The IRP does not consider this broader aspect of its recommendations, at all. Instead, it largely dismisses the potential for using North Slope gas to meet the Railbelt's electricity needs based on a series of "ifs," http://bit.ly/519SPd at 14-4 ("... if gas from the North Slope becomes available in the Railbelt region through either the Bullet Line or Spur Line, prices will likely be tied to market prices since potential natural gas flows to the Railbelt region will likely be just one of the competing demands for the available gas. Additionally, the pipeline transmission rates that will be paid to move gas to the Railbelt region will be significantly higher than the relatively low transportation rates that are imbedded in the delivered cost of gas from Cook Inlet suppliers under existing contracts.")
It is somewhat understandable why the study fails to consider the broader impact on Alaska of its recommendations. The study was done by consultants from the L48, where the focus of such things normally is solely on what produces the lowest cost electricity and the bias tilts toward large scale capital projects, which (once built) present little risk of cost fluctuation over their life.
Alaska is different, however. Both now and for a long time into the future, Alaska's economy depends on monetization of its oil & gas reserves. (As James Carville might say if he looked at the Alaska economy, "it's the oil & gas, stupid"). Even if a large segment of the reserves are being market through a Big Line, Southcentral heating and value added industrial demand still will depend on obtaining an economic source of gas supply. As a result, in Alaska, such studies need to consider the effect on the economy as a whole when evaluating alternatives which would reduce the use of one of the basic sources of Alaska's wealth.
This is not to say that all of the IRP study should be discounted. The analysis of the benefits of combining the regional utilities in a single entity, and the analysis of the current condition of and need for upgrades to the existing Railbelt transmission capacity are helpful.
The portions dealing with future generation capacity and the focus on Chakachamna and Susitna are disappointing, however. Is it really in Alaska's interest to focus on Chakachamna if the consequence is that the Bullet Line, for example, which otherwise may be the only way of monetizing North Slope gas and offers the potential for creating a value-added industrial base in Southcentral, becomes uneconomic because of the loss of the electric generation market? Of course not. The IRP recommends that the Railbelt utilities divert from the use of Alaska's natural gas, however, without any consideration of the potential consequences.
This deficiency should be fixed.
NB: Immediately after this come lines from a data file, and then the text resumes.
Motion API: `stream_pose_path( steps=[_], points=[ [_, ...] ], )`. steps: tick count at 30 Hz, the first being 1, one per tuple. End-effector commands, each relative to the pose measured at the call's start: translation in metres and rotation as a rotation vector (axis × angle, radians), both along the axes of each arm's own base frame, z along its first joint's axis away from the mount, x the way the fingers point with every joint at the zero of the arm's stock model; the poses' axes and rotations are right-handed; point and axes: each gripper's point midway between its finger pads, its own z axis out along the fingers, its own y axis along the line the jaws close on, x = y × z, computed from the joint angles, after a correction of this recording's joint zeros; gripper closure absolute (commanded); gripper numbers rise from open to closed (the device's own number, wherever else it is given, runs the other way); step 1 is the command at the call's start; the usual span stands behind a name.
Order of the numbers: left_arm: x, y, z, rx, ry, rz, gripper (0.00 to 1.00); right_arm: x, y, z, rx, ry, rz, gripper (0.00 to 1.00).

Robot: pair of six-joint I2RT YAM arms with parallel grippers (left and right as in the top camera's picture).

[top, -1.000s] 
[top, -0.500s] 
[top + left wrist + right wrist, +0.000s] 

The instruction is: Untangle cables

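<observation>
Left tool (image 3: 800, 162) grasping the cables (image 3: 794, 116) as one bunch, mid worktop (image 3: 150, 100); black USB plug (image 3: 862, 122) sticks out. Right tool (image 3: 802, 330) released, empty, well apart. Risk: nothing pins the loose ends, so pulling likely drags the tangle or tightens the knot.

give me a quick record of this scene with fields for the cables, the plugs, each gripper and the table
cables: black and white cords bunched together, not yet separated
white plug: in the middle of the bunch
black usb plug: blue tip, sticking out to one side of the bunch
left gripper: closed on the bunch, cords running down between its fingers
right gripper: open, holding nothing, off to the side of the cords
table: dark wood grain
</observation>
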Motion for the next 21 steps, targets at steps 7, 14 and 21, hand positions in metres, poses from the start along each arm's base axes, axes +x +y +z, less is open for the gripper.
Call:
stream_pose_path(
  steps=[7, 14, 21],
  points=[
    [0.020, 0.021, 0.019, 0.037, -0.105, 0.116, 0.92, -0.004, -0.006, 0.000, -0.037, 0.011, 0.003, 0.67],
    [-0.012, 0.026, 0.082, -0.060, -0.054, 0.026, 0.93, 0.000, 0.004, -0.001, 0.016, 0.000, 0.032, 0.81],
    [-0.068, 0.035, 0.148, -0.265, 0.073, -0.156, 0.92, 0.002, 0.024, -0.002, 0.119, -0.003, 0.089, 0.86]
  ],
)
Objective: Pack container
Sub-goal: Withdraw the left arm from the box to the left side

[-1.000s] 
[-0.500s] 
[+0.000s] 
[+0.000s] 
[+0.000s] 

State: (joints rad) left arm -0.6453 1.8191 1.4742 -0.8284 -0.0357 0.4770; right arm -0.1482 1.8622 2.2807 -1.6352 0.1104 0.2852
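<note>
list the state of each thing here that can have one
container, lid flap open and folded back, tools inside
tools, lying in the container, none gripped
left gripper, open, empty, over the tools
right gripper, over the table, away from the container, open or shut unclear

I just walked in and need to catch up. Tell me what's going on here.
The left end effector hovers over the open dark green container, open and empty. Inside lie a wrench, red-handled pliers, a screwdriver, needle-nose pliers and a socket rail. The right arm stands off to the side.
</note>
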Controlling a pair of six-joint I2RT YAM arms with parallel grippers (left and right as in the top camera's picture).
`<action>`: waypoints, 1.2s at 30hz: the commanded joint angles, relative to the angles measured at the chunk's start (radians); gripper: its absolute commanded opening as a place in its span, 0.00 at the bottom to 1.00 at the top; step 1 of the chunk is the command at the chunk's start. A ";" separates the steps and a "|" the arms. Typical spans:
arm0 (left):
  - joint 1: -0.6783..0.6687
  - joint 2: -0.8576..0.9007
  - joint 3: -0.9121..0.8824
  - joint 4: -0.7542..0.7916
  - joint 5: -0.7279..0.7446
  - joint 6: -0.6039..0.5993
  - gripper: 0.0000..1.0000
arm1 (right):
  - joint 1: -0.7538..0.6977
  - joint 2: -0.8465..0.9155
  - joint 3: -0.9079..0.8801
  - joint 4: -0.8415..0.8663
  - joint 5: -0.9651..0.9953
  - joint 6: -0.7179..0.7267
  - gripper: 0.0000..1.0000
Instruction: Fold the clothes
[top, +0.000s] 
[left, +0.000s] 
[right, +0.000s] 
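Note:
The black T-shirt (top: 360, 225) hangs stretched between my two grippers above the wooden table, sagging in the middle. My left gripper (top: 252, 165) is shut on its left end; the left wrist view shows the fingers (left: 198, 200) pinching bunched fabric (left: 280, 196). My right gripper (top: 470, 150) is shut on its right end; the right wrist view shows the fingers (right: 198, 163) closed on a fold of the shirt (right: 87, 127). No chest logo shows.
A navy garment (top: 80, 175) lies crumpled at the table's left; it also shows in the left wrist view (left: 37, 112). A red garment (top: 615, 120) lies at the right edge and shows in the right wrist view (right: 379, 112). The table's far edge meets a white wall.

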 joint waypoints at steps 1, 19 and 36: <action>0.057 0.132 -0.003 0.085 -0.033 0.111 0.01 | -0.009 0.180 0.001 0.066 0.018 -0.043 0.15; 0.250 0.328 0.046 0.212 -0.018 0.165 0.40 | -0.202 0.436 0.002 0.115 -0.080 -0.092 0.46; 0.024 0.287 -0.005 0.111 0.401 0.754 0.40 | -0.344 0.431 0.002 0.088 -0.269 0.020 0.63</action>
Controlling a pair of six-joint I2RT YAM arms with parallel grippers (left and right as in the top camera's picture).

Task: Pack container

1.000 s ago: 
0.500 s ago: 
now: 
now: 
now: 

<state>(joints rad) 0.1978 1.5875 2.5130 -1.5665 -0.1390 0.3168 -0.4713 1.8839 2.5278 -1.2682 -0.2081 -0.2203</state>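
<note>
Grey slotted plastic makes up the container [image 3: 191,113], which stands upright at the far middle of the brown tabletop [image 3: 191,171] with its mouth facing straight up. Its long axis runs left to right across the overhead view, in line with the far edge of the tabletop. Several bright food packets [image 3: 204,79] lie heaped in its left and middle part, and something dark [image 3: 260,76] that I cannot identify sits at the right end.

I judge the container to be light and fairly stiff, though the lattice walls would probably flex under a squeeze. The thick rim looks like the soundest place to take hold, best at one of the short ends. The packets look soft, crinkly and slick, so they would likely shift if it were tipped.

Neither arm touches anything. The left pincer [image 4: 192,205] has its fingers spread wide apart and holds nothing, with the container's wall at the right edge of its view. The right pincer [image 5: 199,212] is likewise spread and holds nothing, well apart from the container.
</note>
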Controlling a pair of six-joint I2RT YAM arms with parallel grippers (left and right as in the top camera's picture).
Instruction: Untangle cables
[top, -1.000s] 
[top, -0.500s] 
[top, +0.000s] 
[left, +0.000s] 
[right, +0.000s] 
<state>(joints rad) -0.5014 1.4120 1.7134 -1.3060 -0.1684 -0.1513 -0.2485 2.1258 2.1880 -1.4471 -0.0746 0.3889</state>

If not addressed by AEA, the Legislature and Administration should become involved. Continuing the IRP requires additional state funding and, so, the Administration and Legislature should condition additional funding, before further pursuing either Chakachamna or Susitna, on evaluating the economic effect on the state as a whole of diverting a significant share of Railbelt generation to non-gas sources. Before Alaska commits to spending significant funds on a big hydro project, we really should determine further whether it is in Alaska's overall best interests.